→ What to work on:
Could you print the full listing below, keeping each line identical?

→ Input data:
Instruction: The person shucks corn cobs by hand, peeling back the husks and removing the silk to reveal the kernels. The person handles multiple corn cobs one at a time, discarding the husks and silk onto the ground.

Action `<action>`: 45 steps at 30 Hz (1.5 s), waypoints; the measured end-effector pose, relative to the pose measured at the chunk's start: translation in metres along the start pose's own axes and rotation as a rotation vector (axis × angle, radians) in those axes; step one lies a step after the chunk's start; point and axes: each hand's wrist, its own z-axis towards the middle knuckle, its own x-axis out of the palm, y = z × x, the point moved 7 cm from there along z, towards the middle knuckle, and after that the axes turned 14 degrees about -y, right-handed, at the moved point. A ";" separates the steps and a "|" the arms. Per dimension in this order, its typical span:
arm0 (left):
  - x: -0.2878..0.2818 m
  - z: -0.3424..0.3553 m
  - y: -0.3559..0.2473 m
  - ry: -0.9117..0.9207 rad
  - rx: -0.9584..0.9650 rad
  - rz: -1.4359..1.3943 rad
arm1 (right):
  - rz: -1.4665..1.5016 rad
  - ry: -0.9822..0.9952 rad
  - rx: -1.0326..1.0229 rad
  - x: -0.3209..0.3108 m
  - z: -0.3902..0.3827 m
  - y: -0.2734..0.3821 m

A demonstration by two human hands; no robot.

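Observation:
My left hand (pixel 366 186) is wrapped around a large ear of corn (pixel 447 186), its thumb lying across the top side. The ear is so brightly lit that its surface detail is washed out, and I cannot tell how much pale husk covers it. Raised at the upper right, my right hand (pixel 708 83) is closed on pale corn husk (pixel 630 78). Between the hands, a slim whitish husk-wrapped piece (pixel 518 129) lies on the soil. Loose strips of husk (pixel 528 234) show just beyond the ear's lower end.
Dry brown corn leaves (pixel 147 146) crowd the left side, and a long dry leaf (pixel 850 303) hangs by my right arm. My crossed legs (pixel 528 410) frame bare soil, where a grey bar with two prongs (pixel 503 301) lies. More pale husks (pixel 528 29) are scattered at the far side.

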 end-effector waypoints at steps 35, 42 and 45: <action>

→ Solved problem:
Instruction: The person shucks corn cobs by hand, peeling back the husks and removing the silk to reveal the kernels. The person handles multiple corn cobs one at a time, discarding the husks and silk onto the ground.

Action `<action>`: 45 steps at 30 Hz (1.5 s), waypoints; the measured end-effector pose, relative to the pose measured at the chunk's start: translation in metres along the start pose's own axes and rotation as a rotation vector (axis × angle, radians) in those axes; step one lies a step after the chunk's start; point and axes: each hand's wrist, its own z-axis towards the middle knuckle, its own x-axis out of the palm, y = z × x, the point moved 7 cm from there along z, towards the middle knuckle, and after that the axes turned 14 degrees about -y, right-handed, at the moved point. A ";" separates the steps and a "|" the arms. Per dimension in this order, its typical span:
arm0 (left):
  - x: -0.2878..0.2818 m
  - z: -0.3424..0.3553 m
  - y: -0.3559..0.2473 m
  - ry: -0.9117..0.9207 rad
  - rx: -0.9584..0.9650 rad
  - rz: -1.4359..1.3943 rad
arm1 (right):
  - rz: -1.4665..1.5016 rad
  - ry: -0.9822..0.9952 rad
  - rx: -1.0326..1.0229 rad
  - x: -0.3209..0.3108 m
  - z: -0.3902..0.3827 m
  - y: -0.2734..0.3821 m

A demonstration by two human hands; no robot.

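Observation:
My left hand (pixel 366 186) is wrapped around a large ear of corn (pixel 447 186), its thumb lying across the top side. The ear is so brightly lit that its surface detail is washed out, and I cannot tell how much pale husk covers it. Raised at the upper right, my right hand (pixel 708 83) is closed on pale corn husk (pixel 630 78). Between the hands, a slim whitish husk-wrapped piece (pixel 518 129) lies on the soil. Loose strips of husk (pixel 528 234) show just beyond the ear's lower end.
Dry brown corn leaves (pixel 147 146) crowd the left side, and a long dry leaf (pixel 850 303) hangs by my right arm. My crossed legs (pixel 528 410) frame bare soil, where a grey bar with two prongs (pixel 503 301) lies. More pale husks (pixel 528 29) are scattered at the far side.
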
 end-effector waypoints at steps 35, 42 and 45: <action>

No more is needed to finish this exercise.